Work instruction >>
Search the listing below for "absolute". Copy each matching line.

Source material >>
§ §
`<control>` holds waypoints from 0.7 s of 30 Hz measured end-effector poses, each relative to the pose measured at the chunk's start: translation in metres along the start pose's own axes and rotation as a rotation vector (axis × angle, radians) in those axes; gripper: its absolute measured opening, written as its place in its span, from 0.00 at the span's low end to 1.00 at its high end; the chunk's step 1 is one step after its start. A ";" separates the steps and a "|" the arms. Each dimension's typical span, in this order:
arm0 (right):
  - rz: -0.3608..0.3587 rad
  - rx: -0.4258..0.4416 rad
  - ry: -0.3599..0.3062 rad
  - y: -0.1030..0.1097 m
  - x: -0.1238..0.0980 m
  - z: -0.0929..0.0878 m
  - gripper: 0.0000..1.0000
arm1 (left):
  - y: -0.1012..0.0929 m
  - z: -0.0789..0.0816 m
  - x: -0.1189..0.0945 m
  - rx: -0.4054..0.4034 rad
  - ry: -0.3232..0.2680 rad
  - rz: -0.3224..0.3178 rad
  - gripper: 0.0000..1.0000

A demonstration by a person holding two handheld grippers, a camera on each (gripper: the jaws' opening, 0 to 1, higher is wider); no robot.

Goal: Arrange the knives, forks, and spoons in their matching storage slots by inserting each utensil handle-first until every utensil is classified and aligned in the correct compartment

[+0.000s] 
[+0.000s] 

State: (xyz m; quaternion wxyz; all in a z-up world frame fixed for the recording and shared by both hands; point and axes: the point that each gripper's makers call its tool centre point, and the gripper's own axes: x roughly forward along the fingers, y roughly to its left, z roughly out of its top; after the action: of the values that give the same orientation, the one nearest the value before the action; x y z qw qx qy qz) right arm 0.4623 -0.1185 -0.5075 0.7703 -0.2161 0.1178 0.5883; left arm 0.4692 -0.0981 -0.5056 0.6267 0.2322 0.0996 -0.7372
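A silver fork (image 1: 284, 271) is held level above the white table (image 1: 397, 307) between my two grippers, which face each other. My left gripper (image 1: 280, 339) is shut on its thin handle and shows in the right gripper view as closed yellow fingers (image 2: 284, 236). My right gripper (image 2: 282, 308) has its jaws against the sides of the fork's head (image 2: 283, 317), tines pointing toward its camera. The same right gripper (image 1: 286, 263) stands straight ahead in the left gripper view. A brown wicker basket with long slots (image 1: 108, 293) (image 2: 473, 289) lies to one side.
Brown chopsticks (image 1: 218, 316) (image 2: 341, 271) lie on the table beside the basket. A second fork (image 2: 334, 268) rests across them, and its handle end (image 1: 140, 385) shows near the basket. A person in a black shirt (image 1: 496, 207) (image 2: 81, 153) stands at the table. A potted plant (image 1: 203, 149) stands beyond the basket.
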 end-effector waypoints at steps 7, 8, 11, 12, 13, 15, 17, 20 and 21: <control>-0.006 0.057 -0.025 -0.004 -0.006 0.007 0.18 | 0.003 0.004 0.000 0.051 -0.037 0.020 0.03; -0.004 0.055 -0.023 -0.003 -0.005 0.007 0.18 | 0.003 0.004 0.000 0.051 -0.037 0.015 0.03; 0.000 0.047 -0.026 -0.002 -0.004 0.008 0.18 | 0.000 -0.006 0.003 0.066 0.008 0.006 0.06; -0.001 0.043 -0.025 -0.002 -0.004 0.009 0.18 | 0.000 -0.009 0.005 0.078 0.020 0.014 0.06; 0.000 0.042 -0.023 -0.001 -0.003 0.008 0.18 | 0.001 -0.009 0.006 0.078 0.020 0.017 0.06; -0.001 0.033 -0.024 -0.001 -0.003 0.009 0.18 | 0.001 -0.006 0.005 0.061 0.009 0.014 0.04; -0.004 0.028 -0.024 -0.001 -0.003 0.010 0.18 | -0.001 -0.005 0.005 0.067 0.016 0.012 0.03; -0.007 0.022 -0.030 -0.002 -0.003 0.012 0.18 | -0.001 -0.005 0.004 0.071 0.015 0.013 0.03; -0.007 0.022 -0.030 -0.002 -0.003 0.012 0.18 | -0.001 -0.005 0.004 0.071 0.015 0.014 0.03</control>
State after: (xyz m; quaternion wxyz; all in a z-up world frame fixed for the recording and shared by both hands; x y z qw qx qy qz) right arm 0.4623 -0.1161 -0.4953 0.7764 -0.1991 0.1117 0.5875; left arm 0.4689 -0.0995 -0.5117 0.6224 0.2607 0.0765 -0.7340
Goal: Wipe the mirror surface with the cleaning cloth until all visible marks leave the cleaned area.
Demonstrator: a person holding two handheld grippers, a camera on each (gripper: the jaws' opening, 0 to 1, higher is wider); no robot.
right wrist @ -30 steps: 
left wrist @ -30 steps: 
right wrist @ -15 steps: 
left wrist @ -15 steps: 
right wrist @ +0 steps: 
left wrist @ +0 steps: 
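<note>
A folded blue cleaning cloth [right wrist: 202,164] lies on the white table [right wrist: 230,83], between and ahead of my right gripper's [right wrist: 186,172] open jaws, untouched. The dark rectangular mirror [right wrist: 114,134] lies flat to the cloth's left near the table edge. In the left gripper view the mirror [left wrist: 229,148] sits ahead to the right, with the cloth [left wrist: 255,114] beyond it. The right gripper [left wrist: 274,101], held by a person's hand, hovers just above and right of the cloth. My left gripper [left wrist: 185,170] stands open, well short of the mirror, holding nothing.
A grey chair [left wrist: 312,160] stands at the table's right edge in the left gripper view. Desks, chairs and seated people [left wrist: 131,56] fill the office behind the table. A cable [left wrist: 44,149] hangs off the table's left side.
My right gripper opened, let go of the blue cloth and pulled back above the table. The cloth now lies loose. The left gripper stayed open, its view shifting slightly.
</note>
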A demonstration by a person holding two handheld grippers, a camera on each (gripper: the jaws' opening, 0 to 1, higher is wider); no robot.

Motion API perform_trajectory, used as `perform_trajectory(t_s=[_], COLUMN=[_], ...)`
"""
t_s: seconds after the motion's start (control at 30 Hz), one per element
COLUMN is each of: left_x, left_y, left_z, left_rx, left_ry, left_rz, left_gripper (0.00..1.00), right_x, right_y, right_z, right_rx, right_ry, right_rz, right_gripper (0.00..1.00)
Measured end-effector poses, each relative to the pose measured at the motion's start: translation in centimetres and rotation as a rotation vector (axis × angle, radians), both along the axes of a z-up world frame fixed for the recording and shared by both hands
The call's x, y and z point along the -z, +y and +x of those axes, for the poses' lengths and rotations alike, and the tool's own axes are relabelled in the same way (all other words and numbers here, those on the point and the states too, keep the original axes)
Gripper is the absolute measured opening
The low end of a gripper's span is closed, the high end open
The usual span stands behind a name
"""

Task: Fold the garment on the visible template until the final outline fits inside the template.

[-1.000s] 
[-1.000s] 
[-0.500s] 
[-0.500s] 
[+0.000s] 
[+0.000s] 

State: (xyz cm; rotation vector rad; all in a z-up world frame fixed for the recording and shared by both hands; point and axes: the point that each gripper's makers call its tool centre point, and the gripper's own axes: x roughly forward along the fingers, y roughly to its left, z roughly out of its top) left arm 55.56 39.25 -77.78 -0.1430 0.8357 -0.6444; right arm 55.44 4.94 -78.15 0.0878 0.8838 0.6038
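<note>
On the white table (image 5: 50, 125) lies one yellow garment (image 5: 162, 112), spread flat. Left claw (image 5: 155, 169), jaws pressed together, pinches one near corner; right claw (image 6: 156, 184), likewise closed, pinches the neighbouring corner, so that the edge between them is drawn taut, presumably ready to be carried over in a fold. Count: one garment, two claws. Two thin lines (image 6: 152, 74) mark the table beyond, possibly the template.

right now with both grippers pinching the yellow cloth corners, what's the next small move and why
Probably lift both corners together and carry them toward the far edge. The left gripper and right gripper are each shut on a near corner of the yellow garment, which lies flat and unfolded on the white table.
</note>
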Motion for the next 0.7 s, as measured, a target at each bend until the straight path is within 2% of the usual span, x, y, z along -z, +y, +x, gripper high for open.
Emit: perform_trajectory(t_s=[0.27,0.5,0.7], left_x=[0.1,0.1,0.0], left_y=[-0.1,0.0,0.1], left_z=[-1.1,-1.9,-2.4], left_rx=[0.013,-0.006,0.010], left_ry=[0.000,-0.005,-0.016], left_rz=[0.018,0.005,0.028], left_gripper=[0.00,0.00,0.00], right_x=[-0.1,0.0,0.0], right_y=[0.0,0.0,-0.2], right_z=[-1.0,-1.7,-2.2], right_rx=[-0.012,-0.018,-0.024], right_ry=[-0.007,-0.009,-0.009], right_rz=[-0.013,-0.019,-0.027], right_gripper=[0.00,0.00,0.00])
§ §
Your solution >>
`<control>` holds waypoints from 0.7 s of 30 Hz measured end-effector poses, each relative to the pose measured at the chunk's start: translation in metres along the start pose's own axes and rotation as a rotation vector (axis × angle, radians) in those axes; gripper: its absolute measured opening, written as its place in its span, from 0.00 at the span's low end to 1.00 at its high end; the chunk's step 1 is one step after its start. A ";" separates the steps and a "|" the arms. Each dimension's typical span, in this order:
Gripper is the absolute measured opening

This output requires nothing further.